Protectionism: The death rattle of first-world industry?

As economies ebb and flow, what once used to be a region’s way of life can shrivel into a memory of the past as industry dwindles. This is exacerbated by the ever-connected, globalised market we have experienced since the mid–20th century. To combat this decline, many nations implement protectionist policies that seek to bolster their own industries at the expense of certain free-market liberties. Achieving this happens through restricting imports, by means of tariffs and quotas, to shield the home industries from the strain of open competition in the free market.

In the wake of the First World War, the revival of European agriculture freed the continent from dependency on American produce. As the price of food dropped due to oversupply, the financial turmoil of the 1929 financial crash threatened the livelihood of one in five Americans engaged in agriculture. The Smoot–Hawley Tariff Act was passed to reduce the toll on America’s farmers, raising import tariffs by approximately 20%. In retaliation, other countries also hiked their respective tariffs, causing a 65% drop in global trade, plunging the world into the Great Depression.

For the better part of the following century, American economic isolationism was largely laid to rest in favour of free trade. In the 2010s, protectionism was ushered into a new renaissance under its strongest newfound advocate Donald Trump. Riding a wave of fervour for his own personal brand of national populism, seeking to put ‘America first’ by means of weakening the political bogeyman of the day, China, Trump threatened tariffs on anyone perceived as harming American industry or trading on an unfair platform.

Protectionism isn’t the cure-all its proponents purport it to be

Although it is plain to see now, these measures, whilst harming the target nation’s market share, don’t necessarily result in the desired flourishing of domestic companies. This reality was found by the original proprietor of the ‘Make America Great Again’ slogan, 40th President Ronald Reagan. A firm believer in free market values, Reagan reluctantly imposed 100% tariffs on Japanese electronics in 1987 as the US–Japanese trade war over semiconductors came to a head, stating during a national address, ‘Such trade barriers hurt every American worker and consumer’. Japan did lose its monopoly, but not to American manufacturers, as other foreign players such as Korea were able to gain more control over the sector.

Across the Atlantic, British economic policy had also been driven by free trade, only having revenue–motivated tariffs. Though at the start of the twilight years of the 19th century, economic growth began to slow. The cause of this ‘export–retarded growth’ was determined to be that Britain’s trading partners, by means of protectionist policies, had been encouraging their own industrialisation. Following this decline in production growth, Britain slowly implemented its own protectionist policies until eventually the 1932 Import Duties Act was implemented, cementing protectionism into our trade policy. Whilst high tariffs were commonplace in the 1930s, they were mostly shed by developed nations in the post–war period, with one major exception being Britain. These policies hindered productivity growth to such an extent that by the 1970s the economy had been eclipsed by that of both France and West Germany, leaving British manufacturing just a shell of its former self.

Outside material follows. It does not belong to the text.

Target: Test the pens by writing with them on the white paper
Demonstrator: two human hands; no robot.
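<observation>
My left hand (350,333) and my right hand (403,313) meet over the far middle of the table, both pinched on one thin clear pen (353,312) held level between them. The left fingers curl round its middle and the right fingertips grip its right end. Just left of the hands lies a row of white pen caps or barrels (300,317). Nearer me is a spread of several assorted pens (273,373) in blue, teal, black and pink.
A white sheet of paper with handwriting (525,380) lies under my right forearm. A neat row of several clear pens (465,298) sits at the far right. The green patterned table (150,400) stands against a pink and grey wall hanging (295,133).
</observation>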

Though protectionism can shield growing industries and help them flourish, we tend to only see it used in developed nations as either a political tool fuelled by xenophobia, or to hold onto the final remains of something that’s already been lost. This is why despite Trump’s countless tariffs, America’s rust belt lies in economic ruin, much like the North. Whilst the notion of saving jobs and revitalising a region is one desired by many, protectionism isn’t the cure-all its proponents purport it to be. Perhaps these industries, such as Sheffield steel, should be allowed to follow their natural course in favour of encouraging a new regional economic landscape.